Dvorkin’s research focuses on developing modeling and algorithmic solutions to assist society in accommodating emerging smart grid technologies – such as intermittent generation, demand response, storage, smart appliances, and cyber infrastructure – using multi-disciplinary methods in engineering, operations research, economics, and policy analysis. His previous and current research has been supported by the National Science Foundation, US Department of Energy, US Department of Transportation, Advanced Research Projects-Energy, Electric Power Research Institute, New York State Energy Research and Development Authority, and Alfred P. Sloan Foundation.

Dvorkin, who is coming to Hopkins from New York University (NYU), views climate change as potentially the greatest societal challenge right now because of its ability to affect millions of lives on all continents. He also believes that one researcher won’t be able to figure out how to mitigate the climate crisis by working alone, so collaboration between experts with a variety of skill sets is crucial. 

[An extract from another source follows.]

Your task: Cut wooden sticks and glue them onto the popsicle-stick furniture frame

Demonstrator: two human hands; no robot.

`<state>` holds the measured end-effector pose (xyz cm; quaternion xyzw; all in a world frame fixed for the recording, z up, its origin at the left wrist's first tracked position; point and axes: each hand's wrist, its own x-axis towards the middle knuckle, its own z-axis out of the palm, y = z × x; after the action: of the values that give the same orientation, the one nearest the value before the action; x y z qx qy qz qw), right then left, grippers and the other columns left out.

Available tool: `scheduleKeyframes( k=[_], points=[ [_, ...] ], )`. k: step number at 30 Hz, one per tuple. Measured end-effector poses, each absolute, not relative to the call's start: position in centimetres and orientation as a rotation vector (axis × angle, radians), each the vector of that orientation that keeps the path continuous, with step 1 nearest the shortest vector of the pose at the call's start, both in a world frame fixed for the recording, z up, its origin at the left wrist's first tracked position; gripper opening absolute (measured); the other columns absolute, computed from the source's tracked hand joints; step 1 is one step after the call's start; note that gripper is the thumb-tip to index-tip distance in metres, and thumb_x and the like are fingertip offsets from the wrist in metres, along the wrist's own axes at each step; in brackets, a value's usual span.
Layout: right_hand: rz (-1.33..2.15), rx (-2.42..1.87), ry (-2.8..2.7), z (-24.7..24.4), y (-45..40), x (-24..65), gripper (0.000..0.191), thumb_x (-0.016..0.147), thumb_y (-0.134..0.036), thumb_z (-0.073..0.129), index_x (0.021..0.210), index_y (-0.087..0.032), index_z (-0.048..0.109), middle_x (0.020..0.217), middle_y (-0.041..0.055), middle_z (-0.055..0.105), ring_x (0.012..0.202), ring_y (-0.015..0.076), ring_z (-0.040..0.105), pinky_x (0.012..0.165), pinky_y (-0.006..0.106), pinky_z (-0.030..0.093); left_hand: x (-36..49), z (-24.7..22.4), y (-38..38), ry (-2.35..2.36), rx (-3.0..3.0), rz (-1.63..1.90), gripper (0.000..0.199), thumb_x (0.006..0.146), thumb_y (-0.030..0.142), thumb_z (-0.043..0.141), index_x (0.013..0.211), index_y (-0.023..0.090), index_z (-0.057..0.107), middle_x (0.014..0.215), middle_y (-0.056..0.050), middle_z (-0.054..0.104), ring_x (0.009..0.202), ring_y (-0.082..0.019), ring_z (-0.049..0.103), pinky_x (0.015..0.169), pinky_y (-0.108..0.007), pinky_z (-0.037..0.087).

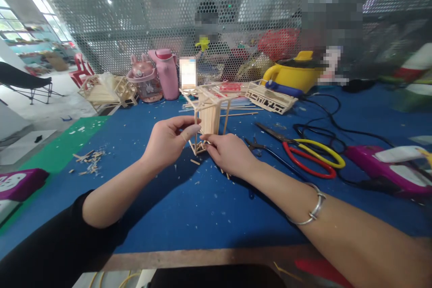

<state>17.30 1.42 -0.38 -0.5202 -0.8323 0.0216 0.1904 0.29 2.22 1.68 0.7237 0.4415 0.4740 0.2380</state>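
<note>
A small open frame of thin wooden sticks [225, 119] stands upright on the blue table mat, with a panel of side-by-side sticks [209, 120] inside it. My left hand [168, 140] is closed around a front post, thumb and fingers pinched on it. From the other side my right hand [231, 152] pinches low at the frame's base, at what looks like a short wooden stick mostly hidden by the fingertips. A loose bit of stick [195, 162] lies just in front of the frame.
Right of my hands lie pliers [270, 150], red-and-yellow-handled scissors [303, 150] and a purple tool [381, 166] among black cables. Wood scraps [90, 162] are at left. Behind stand another stick model [108, 92], a pink bottle [165, 74], a stick panel [272, 98] and a yellow pot [293, 76].
</note>
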Motion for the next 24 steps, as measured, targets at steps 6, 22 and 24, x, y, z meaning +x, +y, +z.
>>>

“I am very grateful to the Whiting School of Engineering and ROSEI leadership for recognizing the complexity and urgency of this issue and enabling faculty at Hopkins to work on the climate challenge,” Dvorkin said. “I am also fortunate to have the opportunity to share this thinking with many scholars at JHU and ROSEI that work on avoiding, mitigating, remediating, and adapting to climate change. I’m excited to move my group under the umbrella of ROSEI, because it offers opportunities to collaborate with colleagues who will develop next-generation solar cells and materials for energy storage, understand how to operate offshore wind power turbines and how resilient these turbines are to extreme events, propose new ways of decentralized and autonomous control for complex systems, and design new market mechanisms and policy instruments that will support sustainable development. Such collaboration will not only yield synergistic benefits to individual research groups, advance individual domains of engineering and science but also move the needle on climate and, hopefully, fast enough.”